This is a particularly personal story for me.  I am not one who is a big fan of individual football players.  It’s a team sport, and I enjoy the team aspect.  So, let me just put it this way:  Andrew Luck is probably my favorite football player of all time.

Now, there are those who disagree with Luck’s decision.  Some claim it’s a silly financial decision–Luck is leaving nine figures of future earnings on the table.  Some claim it’s a cowardly thing to do–football players always have to pay the butcher’s bill, and Luck’s “quitting” young speaks to his softness of character.

For those people, I’ll only say this:  Let the person who has taken snaps in the NFL with a lacerated kidney and peed blood afterward be the one who judges Luck.   I could stand on my soapbox and talk about “playing hurt” with the best of them, but I’ve witnessed Luck’s NFL career, and the guy has earned the right to make whatever decision he wants.

Andrew Luck is a generational talent. Unfortunately, the Indianapolis Colts teams that Andrew Luck led were built to exploit his talents, not to protect them.  So, the Colts had this big, strong, fast, smart quarterback who could pull off the most uncanny plays and shake off the most vicious of hits; and they placed him behind an offensive line that for years could at best be referred to as a “patchwork” of journeyman players.  The running backs and receivers that Luck has played with were fair at best, and absolute fill-ins at worst.

The Colts took Luck’s greatest strengths–his ability to take hits and still raise the level of everyone around him–for granted.   Luck’s toughness and tendency to compliment players for making good hits against him have been well documented in his “mic’d up” segments.  And, as it often goes in the NFL, the tougher you are, the more likely you are to be injured.  Luck has suffered through a litany of injuries.

Zak Keefer has the most noteworthy tweet on Luck’s injury history today.  The physical toll on Luck through 6 seasons reads like someone who has been in a major car accident…not somebody who has actually played the most difficult position in all of sports at the highest level despite and concurrently with these injuries.  

The Colts organization is smarting from the retirement of its young superstar quarterback.
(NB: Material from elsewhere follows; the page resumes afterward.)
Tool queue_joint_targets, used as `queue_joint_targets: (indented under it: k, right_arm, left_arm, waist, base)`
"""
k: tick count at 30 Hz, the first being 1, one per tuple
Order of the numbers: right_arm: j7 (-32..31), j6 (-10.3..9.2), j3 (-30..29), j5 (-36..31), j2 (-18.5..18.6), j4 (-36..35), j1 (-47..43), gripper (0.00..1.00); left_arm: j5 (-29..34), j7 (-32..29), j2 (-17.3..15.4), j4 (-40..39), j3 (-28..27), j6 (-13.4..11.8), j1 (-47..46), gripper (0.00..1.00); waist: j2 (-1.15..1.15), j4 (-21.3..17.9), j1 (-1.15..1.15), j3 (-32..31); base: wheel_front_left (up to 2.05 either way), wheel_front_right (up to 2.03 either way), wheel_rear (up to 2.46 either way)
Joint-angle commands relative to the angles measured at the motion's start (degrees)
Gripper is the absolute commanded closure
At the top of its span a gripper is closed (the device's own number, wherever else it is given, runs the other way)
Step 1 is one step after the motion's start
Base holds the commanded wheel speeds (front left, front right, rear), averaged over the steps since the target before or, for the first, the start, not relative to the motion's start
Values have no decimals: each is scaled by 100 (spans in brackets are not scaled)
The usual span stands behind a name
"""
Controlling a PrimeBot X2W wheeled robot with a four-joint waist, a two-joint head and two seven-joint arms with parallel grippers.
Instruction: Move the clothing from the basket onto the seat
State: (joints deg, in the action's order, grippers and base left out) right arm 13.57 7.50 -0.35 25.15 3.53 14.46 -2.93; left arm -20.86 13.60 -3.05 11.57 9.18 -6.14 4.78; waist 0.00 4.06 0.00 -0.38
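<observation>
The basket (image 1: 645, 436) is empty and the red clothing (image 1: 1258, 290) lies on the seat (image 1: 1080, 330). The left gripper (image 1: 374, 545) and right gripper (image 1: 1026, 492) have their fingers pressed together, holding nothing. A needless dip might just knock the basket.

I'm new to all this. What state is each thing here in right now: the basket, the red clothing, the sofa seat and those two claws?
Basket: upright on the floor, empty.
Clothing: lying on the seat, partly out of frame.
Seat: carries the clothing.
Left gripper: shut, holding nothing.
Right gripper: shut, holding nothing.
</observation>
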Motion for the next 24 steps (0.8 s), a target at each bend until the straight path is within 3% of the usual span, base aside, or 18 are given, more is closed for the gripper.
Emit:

Colts fans booed Luck as he left the field for the last time after his retirement was leaked during their preseason game.  Still, I’m going to just put it this way:

The Colts organization and leadership is getting EXACTLY what they deserve.  

The waste of a generational talent is a sad thing to see, but it was entirely foreseeable.  Luck was sacked 41 times in his 2012 rookie year.  That kind of pounding is psychologically withering to a quarterback more than almost any other position player because the quarterback has to have the confidence that he can focus on other things without having a sledgehammer swung at his chest on every play.   So, what should be the priority for the organization?  limit those sacks, right.

Luck was sacked an identical 41 times in 2016.  That’s four years later for the mathematically challenged.  The result is that Luck has had to come back from an awful set of injuries, with each comeback extracting a little bit of soul.

In Luck’s words, “it’s been unceasing and unrelenting…It’s taken my joy of this game away.”

Which leads me to the point of this post:  If you are an organizational leader who is leaning on a few star talents surrounded by a supporting cast of also-rans to “gut it out” on a daily basis, you are playing a very dangerous game.

Because when your top talent has had enough–when you have extracted enough of their soul by asking them to jump on yet another grenade dropped by a poor performing organization–it will be fully justified to go elsewhere.

You will get EXACTLY what you deserve.

And, if you aren’t doing this explicitly, it might be good to take a moment and reflect on whether you are doing this implicitly.  Take a look at the team you lead and ask whether you are leaning a bit too heavily on a talented few.  Take a look at the organization you lead and ask whether you are counting too much on a few talented teams to carry the rest of the organization.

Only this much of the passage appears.